The above question does not contain the objection that no appeal was maintainable under Section 248 of the Act against the order of the Income Tax Officer passed under Section 195(2) of the Act. The High Court was not called upon to decide any question of jurisdiction as sought to be raised by Mr. Manchanda before us nor the High Court has granted any certificate in this regard. So far as the question referred to the High Court is concerned, its language shows that there was no controversy about the appeal filed under Sec. 248 of the Act and the only question raised was whether the A.A.C. had jurisdiction to deal with the quantum of the sum chargeable under the provisions of the said Act from which the assessee was liable to deduct tax under Sec. 195 thereof. The argument thus raised by Mr. Manchanda before us that Order under Sec. 195(2) was not appealable under Sec. 248 of the Act, is not available. Even otherwise the language of Sec. 248 of the Act is wide enough to cover any order passed under Sec. 195 of the Act. The case Meteor Satellite Ltd. Vs. Income Tax Officer, Companies Circle-IX, Ahmedabad (1980) 121 ITR p.311 cited in support of the above contention by Mr. Manchanda is of no relevance.

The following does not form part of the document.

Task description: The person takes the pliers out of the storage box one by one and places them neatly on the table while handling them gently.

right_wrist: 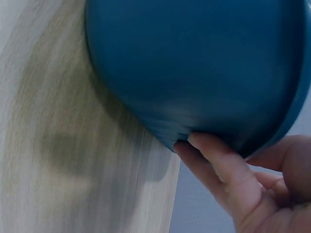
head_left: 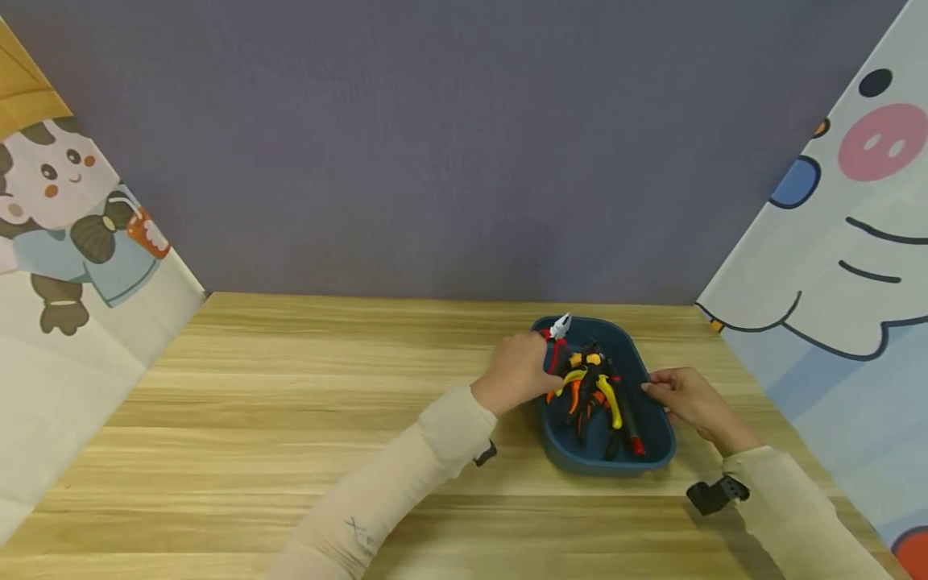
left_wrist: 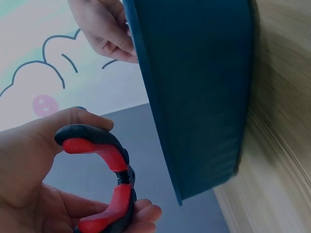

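My left hand [head_left: 516, 372] grips a pair of pliers [head_left: 559, 326] with red and black handles, over the left rim of a dark blue bin [head_left: 656, 451]. In the left wrist view the pliers' handles [left_wrist: 115, 204] are spread between thumb and fingers. Inside the bin lie several hand tools, among them yellow-handled pliers [head_left: 610, 401], orange handles [head_left: 575, 396] and a black tool with a red end [head_left: 636, 445]. My right hand [head_left: 689, 400] pinches the bin's right rim, thumb on the inner side. Its fingers [right_wrist: 228, 170] press the outer wall in the right wrist view.
The bin stands toward the right on a wood-grain table [head_left: 304, 419]. A grey panel [head_left: 449, 153] rises behind the table. Printed cartoon panels flank it, a child figure [head_left: 80, 201] on the left and a pink-snouted animal [head_left: 880, 145] on the right.
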`<state>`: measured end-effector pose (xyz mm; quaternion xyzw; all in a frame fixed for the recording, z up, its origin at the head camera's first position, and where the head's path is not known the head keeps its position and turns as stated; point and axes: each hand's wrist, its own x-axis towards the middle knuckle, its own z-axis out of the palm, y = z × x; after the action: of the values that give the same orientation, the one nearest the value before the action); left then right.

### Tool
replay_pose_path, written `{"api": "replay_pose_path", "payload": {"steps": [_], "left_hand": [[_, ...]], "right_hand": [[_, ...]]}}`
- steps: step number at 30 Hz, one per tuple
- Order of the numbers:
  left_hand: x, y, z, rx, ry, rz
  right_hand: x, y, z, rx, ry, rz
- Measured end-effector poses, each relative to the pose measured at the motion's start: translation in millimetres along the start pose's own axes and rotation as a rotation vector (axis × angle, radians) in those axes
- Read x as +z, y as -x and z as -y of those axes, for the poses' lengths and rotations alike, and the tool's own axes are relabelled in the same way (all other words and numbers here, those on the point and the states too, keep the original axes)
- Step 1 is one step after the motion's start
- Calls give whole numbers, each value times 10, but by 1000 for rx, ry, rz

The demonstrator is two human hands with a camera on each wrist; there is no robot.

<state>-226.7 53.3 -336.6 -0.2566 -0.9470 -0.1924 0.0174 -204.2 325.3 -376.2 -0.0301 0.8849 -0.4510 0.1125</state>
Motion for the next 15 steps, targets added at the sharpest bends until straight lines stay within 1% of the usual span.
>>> {"api": "replay_pose_path", "payload": {"steps": [3,7,15], "left_hand": [[1,4,44,-16,-6,3],[2,16,97,-15,-14,-4],[-27,65,188,-7,24,2]], "right_hand": [[-6,2,10,6,11,-1],[-9,4,20,9,9,3],[-8,8,15,15,3,5]]}}
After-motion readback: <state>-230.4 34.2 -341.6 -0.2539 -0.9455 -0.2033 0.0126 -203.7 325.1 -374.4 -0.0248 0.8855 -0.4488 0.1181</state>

10. It was next contended by Mr. Manchanda that the A.A.C. was wrong in holding that the quantum of income could be determined in an appeal under Section 248. It was also argued that the A.A.C. was also wrong in allowing the expenses as 75% of the remittance. It would be proper to reproduce Section 248 of the Act which reads as under:
Section 248 : Appeal by Person Denying Liability to Deduct tax:
“Any person having in accordance with the provisions of Sections 195 and 200 deducted and paid tax in respect of any sum chargeable under this Act, other than interest, who denies his liability to make such deduction, may appeal to the Deputy Commissioner (Appeals) or, as the case may be, the Commissioner (Appeals) to be declared not liable to make such deduction.”

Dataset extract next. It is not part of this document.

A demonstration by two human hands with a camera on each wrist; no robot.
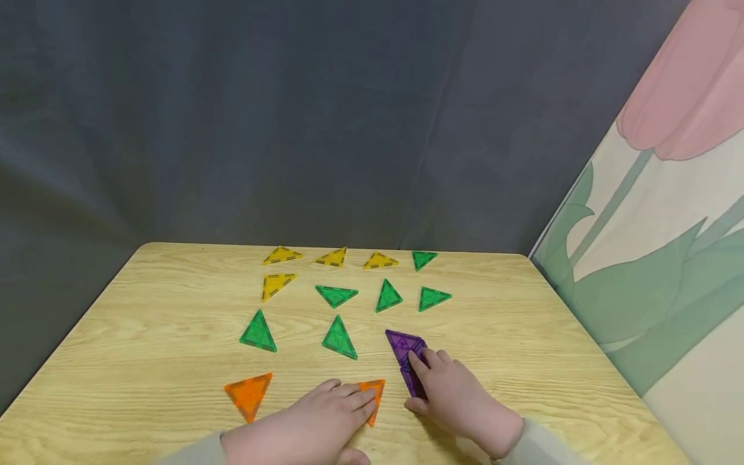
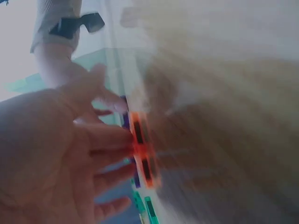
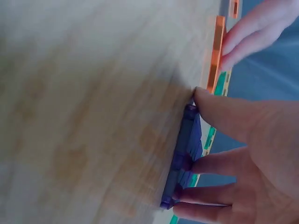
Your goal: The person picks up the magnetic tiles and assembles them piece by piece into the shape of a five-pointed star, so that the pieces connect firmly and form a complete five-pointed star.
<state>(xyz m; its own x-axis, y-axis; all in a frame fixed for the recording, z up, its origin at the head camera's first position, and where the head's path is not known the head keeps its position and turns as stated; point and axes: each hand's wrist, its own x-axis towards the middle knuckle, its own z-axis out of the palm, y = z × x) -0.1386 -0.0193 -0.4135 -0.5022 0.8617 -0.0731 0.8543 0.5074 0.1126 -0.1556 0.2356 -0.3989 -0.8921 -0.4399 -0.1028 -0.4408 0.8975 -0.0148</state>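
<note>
My left hand [image 1: 325, 413] rests its extended fingers on an orange triangular magnetic tile [image 1: 378, 386], covering part of it. In the left wrist view the fingers look straight and spread, touching the orange tile [image 2: 142, 149] from above. My right hand [image 1: 453, 391] lies over purple triangular tiles [image 1: 401, 342], which look like two pieces edge to edge. Its fairly straight fingers touch their top and far side, while the thumb is down by the near end. The right wrist view shows the purple tiles [image 3: 180, 154] flat on the table between thumb and fingers.
Another orange triangle [image 1: 250, 392] lies to the left on the wooden table [image 1: 145, 361]. Several green triangles [image 1: 339, 338] spread across the middle, with several yellow triangles [image 1: 279, 284] farther back. A dark curtain [image 1: 290, 129] hangs behind; a flower-patterned panel [image 1: 651, 271] stands at right.
</note>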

11. It was argued by Mr. Manchanda that under Section 248 a person could deny his liability to make such deduction but there was no power to determine the quantum and to say as to what extent the said remittance will be taxed. We find no force in the above contention. Section 248 makes a mention of Section 195 and 200 and it does not speak of the sub-clauses of Sec. 195 either (1) or (2). When once an appeal has been preferred to the A.A.C. on the matter of liability of the company to deduct taxes, the A.A.C. is well within his competence to pass an order on the quantum also. In our opinion the A.A.C. was also competent to pass an order with regard to quantum when once he is seized of the matter. Under Section 248 a person having deducted and paid tax under Section 195 may appeal to the A.A.C. denying his liability to make such deduction and for a declaration that he is not liable to make such deduction. It is thus difficult for us to accept the argument that total denial may enable an appeal to be filed but not a part denial with reference to part of the payment subjected to deduction of tax. The right of appeal given under Section 248 is clear and we cannot accept the view sought to be propounded by Mr. Manchanda that such a right is restricted and the A.A.C. was not competent to fix the quantum or to revise the proportion of the amount chargeable under the provisions of the Act as determined by the Income Tax Officer. Sec. 251 of the Act provides with the powers of the Deputy Commissioner (Appeals) or, as the case may be, the Commissioner (Appeals). Clause (c) of Sub-Sec. (1) of Sec. 251 reads as under:
Sec. 251 (1) (c):
“In any other case, he may pass such orders in the appeal as he thinks fit.”
The above provision gives full power to the Appellate authority to pass such orders in the appeal as he thinks fit. There is no controversy before us that appeal could lie before A.A.C. under Sec. 248 of the Act. We are thus in agreement with the view taken by the High Court and the Income Tax Appellate Tribunal.The appeal thus fails and is dismissed with no order as to costs as nobody has appeared on behalf of the respondent.